Task goal: Copy the listing as it is written, and leave each picture out.

[Start of Attachment]

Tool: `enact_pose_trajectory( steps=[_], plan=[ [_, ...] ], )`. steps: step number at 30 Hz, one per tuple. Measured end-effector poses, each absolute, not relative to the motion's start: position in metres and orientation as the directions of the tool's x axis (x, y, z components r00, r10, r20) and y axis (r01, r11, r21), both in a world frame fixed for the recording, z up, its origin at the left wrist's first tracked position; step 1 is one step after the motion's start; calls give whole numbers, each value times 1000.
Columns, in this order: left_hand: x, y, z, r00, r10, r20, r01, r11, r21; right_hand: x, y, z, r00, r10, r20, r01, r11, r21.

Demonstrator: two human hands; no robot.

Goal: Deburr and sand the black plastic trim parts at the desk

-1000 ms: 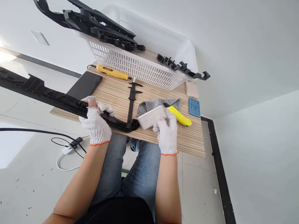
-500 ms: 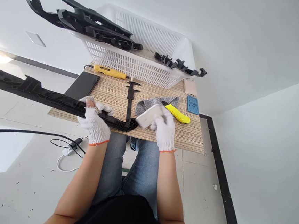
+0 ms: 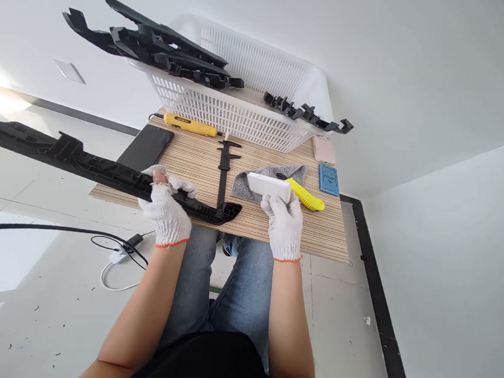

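Observation:
My left hand, in a white knit glove, is closed around a long black plastic trim strip. The strip runs off the left edge of the view, and its curved tip reaches over the table's front edge. Pinched in my gloved right hand is a white rectangular block, perhaps a sponge, held clear of the strip. Behind the block lie a folded grey cloth and a yellow utility knife. A black caliper lies upright in the view, its lower end partly covered by the strip.
At the back of the striped table stands a white plastic basket with several black plastic parts sticking out. A corded yellow tool, a black phone, a blue box and a pale pink case lie around.
My right hand has drawn the white block away from the strip's tip and turned it nearly level. The left hand keeps its hold, and the view has shifted slightly.

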State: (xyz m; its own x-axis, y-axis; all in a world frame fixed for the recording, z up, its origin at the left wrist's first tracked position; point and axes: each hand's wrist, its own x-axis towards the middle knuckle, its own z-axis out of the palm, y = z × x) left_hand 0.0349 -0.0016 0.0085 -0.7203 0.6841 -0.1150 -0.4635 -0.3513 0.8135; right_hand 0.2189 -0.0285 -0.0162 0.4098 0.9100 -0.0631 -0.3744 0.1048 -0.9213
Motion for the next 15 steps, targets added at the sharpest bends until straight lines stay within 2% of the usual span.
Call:
enact_pose_trajectory(
  steps=[3, 6, 8, 12, 15],
  plan=[
    [35, -1, 11, -729, 672, -135, -475, -353, 806, 219, -41, -7, 205, 970, -130, -391, -41, -920],
    [36, 0, 13, -731, 659, -176, -499, -341, 797, 220, -50, -1, 126, 956, -267, -349, -209, -913],
    [36, -1, 14, -722, 663, -197, -514, -323, 795, 221, -51, -2, 133, 953, -273, -340, -215, -915],
    [36, -1, 14, -717, 675, -175, -505, -331, 797, 223, -48, -7, 151, 978, -146, -371, -81, -925],
    [36, -1, 12, -727, 668, -158, -499, -357, 789, 223, -49, -7, 155, 969, -190, -289, -139, -947]
  ],
)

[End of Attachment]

Result of the task:
Tool: `enact_pose_trajectory( steps=[_], plan=[ [_, ...] ], )`. steps: step number at 30 Hz, one per tuple. Measured end-effector poses, each absolute, not relative to the motion's start: position in metres and orientation as the directions of the tool's x axis (x, y, z components r00, r10, r20) and y axis (r01, r11, r21), both in a world frame fixed for the recording, z up, its origin at the left wrist's first tracked position; step 1 is one step after the motion's start; calls give whole numbers, each value times 1000.
Columns, in this order: left_hand: x, y, z, r00, r10, r20, r01, r11, r21; right_hand: x, y, z, r00, r10, r20, r01, r11, r21.

Demonstrator: two human hands; no robot.

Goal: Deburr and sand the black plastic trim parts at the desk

-1000 ms: 
-500 ms: 
+0 ms: 

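Observation:
My left hand, in a white knit glove, is closed around a long black plastic trim strip. The strip runs off the left edge of the view, and its curved tip reaches over the table's front edge. Pinched in my gloved right hand is a white rectangular block, perhaps a sponge, held clear of the strip. Behind the block lie a folded grey cloth and a yellow utility knife. A black caliper lies upright in the view, its lower end partly covered by the strip.
At the back of the striped table stands a white plastic basket with several black plastic parts sticking out. A corded yellow tool, a black phone, a blue box and a pale pink case lie around.
My right hand has drawn the white block away from the strip's tip and turned it nearly level. The left hand keeps its hold, and the view has shifted slightly.
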
State: (xyz m; its own x-axis, y-axis; all in a world frame fixed for the recording, z up, its origin at the left wrist's first tracked position; point and axes: each hand's wrist, its own x-axis towards the middle knuckle, its own z-axis out of the palm, y = z × x) left_hand 0.0349 -0.0016 0.0085 -0.7203 0.6841 -0.1150 -0.4635 -0.3513 0.8135; right_hand 0.2189 -0.0285 -0.0162 0.4098 0.9100 -0.0631 -0.3744 0.1048 -0.9213
Motion for the next 15 steps, targets added at the sharpest bends until straight lines stay within 2% of the usual span.
Call:
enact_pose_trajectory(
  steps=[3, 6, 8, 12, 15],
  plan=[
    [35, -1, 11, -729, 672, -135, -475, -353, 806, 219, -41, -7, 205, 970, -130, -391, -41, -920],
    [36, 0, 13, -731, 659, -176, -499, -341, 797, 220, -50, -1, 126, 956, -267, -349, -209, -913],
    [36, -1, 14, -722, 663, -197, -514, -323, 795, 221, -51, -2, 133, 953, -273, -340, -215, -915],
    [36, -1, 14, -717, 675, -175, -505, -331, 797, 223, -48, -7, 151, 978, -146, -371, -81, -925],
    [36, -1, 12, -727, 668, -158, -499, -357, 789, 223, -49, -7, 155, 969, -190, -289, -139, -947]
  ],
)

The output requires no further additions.